**WORK ITEM:**
Only the lines from the one that includes "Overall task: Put" through the last line below belong in the reply, copied exactly and without pictures.

**DATA SEGMENT:**
<<<<

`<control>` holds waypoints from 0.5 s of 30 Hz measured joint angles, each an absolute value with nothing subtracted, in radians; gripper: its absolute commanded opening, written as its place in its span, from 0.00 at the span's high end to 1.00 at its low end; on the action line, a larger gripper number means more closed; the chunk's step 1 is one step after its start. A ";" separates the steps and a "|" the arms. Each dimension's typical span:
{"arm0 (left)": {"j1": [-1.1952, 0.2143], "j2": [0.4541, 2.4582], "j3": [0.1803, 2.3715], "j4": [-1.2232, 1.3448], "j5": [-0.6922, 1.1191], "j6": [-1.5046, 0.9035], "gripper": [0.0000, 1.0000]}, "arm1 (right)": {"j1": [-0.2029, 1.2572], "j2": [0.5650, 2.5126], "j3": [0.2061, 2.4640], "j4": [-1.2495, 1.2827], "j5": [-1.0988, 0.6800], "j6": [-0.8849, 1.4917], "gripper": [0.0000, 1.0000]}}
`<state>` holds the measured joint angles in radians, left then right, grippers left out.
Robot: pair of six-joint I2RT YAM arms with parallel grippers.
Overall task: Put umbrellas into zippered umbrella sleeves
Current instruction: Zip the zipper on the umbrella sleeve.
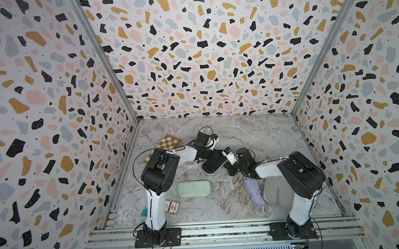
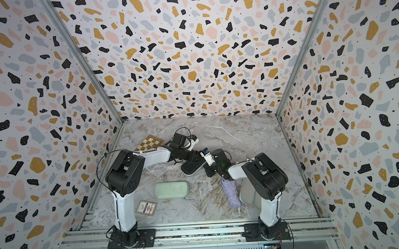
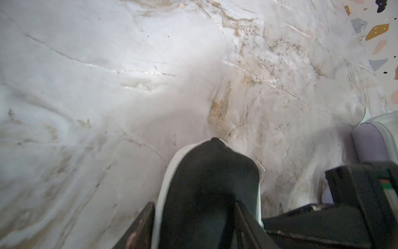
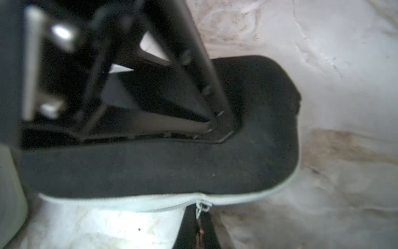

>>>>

**RESPONSE AREA:**
Overall task: Put umbrellas into zippered umbrella sleeves
Current instruction: Zip the zipper on the umbrella sleeve.

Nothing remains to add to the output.